──────── DATA SHOWN ────────

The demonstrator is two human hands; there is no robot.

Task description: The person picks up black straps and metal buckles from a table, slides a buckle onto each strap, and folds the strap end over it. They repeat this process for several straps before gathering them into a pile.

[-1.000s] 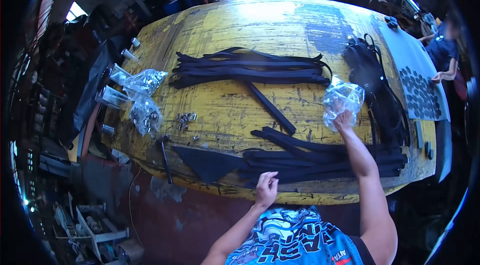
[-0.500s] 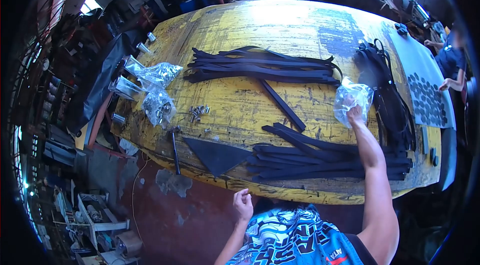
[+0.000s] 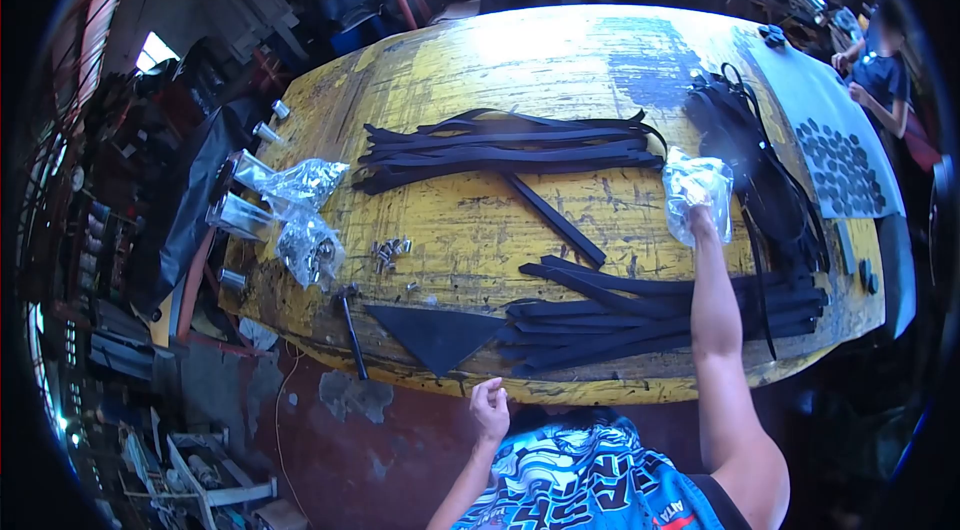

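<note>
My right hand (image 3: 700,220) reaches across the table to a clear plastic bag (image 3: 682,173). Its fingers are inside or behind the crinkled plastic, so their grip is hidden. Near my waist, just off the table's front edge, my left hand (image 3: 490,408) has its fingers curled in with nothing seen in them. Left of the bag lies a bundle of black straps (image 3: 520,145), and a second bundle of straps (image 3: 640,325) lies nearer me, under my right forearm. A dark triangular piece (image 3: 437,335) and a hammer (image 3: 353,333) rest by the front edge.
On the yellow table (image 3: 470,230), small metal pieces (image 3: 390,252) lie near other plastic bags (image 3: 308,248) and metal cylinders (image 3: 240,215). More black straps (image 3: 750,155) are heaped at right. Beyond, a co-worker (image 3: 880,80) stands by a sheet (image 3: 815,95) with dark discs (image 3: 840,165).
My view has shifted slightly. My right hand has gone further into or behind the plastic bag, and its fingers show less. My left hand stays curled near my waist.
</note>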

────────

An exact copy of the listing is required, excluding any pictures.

The demonstrator is two human hands; there is no robot.

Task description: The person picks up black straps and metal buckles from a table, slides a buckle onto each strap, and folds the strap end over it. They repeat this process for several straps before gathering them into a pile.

[-1.000s] 
[-0.500s] 
[+0.000s] 

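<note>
My right hand (image 3: 700,220) reaches across the table to a clear plastic bag (image 3: 682,173). Its fingers are inside or behind the crinkled plastic, so their grip is hidden. Near my waist, just off the table's front edge, my left hand (image 3: 490,408) has its fingers curled in with nothing seen in them. Left of the bag lies a bundle of black straps (image 3: 520,145), and a second bundle of straps (image 3: 640,325) lies nearer me, under my right forearm. A dark triangular piece (image 3: 437,335) and a hammer (image 3: 353,333) rest by the front edge.
On the yellow table (image 3: 470,230), small metal pieces (image 3: 390,252) lie near other plastic bags (image 3: 308,248) and metal cylinders (image 3: 240,215). More black straps (image 3: 750,155) are heaped at right. Beyond, a co-worker (image 3: 880,80) stands by a sheet (image 3: 815,95) with dark discs (image 3: 840,165).
My view has shifted slightly. My right hand has gone further into or behind the plastic bag, and its fingers show less. My left hand stays curled near my waist.
</note>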

Nothing more remains to be done for this exercise.